SectorC: A C Compiler in 512 bytes (2023)

2026-02-0717:3938179xorvoid.com

SectorC (github) is a C compiler written in x86-16 assembly that fits within the 512 byte boot sector of an x86 machine. It supports a subset of C that is large enough to write real and interesting…

SectorC (github) is a C compiler written in x86-16 assembly that fits within the 512 byte boot sector of an x86 machine. It supports a subset of C that is large enough to write real and interesting programs. It is quite likely the smallest C compiler ever written.

In a base64 encoding, it looks like this:

6gUAwAdoADAfaAAgBzH/6DABPfQYdQXoJQHr8+gjAVOJP+gSALDDqluB+9lQdeAG/zdoAEAfy+gI
AegFAYnYg/hNdFuE9nQNsOiqiwcp+IPoAqvr4j3/FXUG6OUAquvXPVgYdQXoJgDrGj0C2nUGV+gb
AOsF6CgA68Ow6apYKfiD6AKrifgp8CaJRP7rrOg4ALiFwKu4D4Srq1fonP9ewz2N/HUV6JoA6BkA
ieu4iQRQuIs26IAAWKvD6AcAieu4iQbrc4nd6HkA6HYA6DgAHg4fvq8Bra052HQGhcB19h/DrVCw
UKroWQDoGwC4WZGrW4D/wHUMuDnIq7i4AKu4AA+ridirH8M9jfx1COgzALiLBOucg/j4dQXorf/r
JIP49nUI6BwAuI0G6wyE0nQFsLiq6wa4iwarAduJ2KvrA+gAAOhLADwgfvkx2zHJPDkPnsI8IH4S
weEIiMFr2wqD6DABw+gqAOvqicg9Ly90Dj0qL3QSPSkoD5TGidjD6BAAPAp1+eu86Ln/g/jDdfjr
slIx9osEMQQ8O3QUuAACMdLNFIDkgHX0PDt1BIkEMcBaw/v/A8H9/yvB+v/34fb/I8FMAAvBLgAz
wYQA0+CaANP4jwCUwHf/lcAMAJzADgCfwIUAnsCZAJ3AAAAAAAAAAAAAAAAAAAAAAAAAAAAAVao=

Supported language

A fairly large subset is supported: global variables, functions, if statements, while statements, lots of operators, pointer dereference, inline machine-code, comments, etc. All of these features make it quite capable.

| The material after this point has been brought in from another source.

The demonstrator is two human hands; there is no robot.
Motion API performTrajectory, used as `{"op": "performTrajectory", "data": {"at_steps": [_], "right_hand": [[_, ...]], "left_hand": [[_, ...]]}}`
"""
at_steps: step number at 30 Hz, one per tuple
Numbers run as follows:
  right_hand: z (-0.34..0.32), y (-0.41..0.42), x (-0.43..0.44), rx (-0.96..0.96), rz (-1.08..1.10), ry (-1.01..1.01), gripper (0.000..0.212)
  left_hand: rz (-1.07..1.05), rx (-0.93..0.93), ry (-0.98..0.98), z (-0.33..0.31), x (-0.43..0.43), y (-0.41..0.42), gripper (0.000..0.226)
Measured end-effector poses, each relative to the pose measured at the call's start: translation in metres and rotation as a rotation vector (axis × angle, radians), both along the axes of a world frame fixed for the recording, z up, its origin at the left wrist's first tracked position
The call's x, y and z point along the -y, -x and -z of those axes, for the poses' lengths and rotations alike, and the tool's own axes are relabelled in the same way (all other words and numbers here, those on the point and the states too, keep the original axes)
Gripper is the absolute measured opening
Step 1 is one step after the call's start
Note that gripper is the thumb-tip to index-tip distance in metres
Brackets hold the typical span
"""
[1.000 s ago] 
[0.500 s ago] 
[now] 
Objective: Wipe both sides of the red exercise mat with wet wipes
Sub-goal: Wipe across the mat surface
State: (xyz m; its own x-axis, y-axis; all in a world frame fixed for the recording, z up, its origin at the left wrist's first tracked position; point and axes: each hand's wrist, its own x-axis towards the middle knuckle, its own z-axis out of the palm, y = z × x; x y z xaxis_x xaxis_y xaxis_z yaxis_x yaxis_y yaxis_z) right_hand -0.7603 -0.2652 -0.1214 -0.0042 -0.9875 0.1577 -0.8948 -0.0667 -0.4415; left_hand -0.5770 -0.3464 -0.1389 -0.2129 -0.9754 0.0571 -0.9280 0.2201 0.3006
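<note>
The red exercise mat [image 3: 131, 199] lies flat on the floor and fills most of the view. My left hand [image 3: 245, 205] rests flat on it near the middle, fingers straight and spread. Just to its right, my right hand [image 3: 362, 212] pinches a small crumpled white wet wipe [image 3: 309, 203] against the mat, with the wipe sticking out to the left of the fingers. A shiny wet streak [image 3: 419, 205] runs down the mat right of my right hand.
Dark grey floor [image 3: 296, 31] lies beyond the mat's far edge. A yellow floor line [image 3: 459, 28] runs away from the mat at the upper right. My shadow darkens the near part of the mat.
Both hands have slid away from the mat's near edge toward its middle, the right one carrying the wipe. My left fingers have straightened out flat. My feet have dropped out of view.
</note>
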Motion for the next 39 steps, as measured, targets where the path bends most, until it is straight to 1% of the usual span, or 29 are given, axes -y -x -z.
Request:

For example, the following program animates a moving sine-wave:

int y;
int x;
int x_0;
void sin_positive_approx()
{
  y = ( x_0 * ( 157 - x_0 ) ) >> 7;
}
void sin()
{
  x_0 = x;
  while( x_0 > 314 ){
    x_0 = x_0 - 314;
  }
  if( x_0 <= 157 ){
    sin_positive_approx();
  }
  if( x_0 > 157 ){
    x_0 = x_0 - 157;
    sin_positive_approx();
    y = 0 - y;
  }
  y = 100 + y;
}


int offset;
int x_end;
void draw_sine_wave()
{
  x = offset;
  x_end = x + 314;
  while( x <= x_end ){
    sin();
    pixel_x = x - offset;
    pixel_y = y;
    vga_set_pixel();
    x = x + 1;
  }
}

int v_1;
int v_2;
void delay()
{
  v_1 = 0;
  while( v_1 < 50 ){
    v_2 = 0;
    while( v_2 < 10000 ){
      v_2 = v_2 + 1;
    }
    v_1 = v_1 + 1;
  }
}

void main()
{
  vga_init();

  offset = 0;
  while( 1 ){
    vga_clear();
    draw_sine_wave();

    delay();
    offset = offset + 1;
    if( offset >= 314 ){ // mod the value to avoid 2^16 integer overflow
      offset = offset - 314;
    }
  }
}

Screenshot

Moving Sinwave

When I started thinking about SectorC, I had just finished Deobfuscating OTCC with a lot of its ideas freshly loaded into my head. I also just had some healthy doses of justine.lol and Tom7 to inspire the absurdity of it all.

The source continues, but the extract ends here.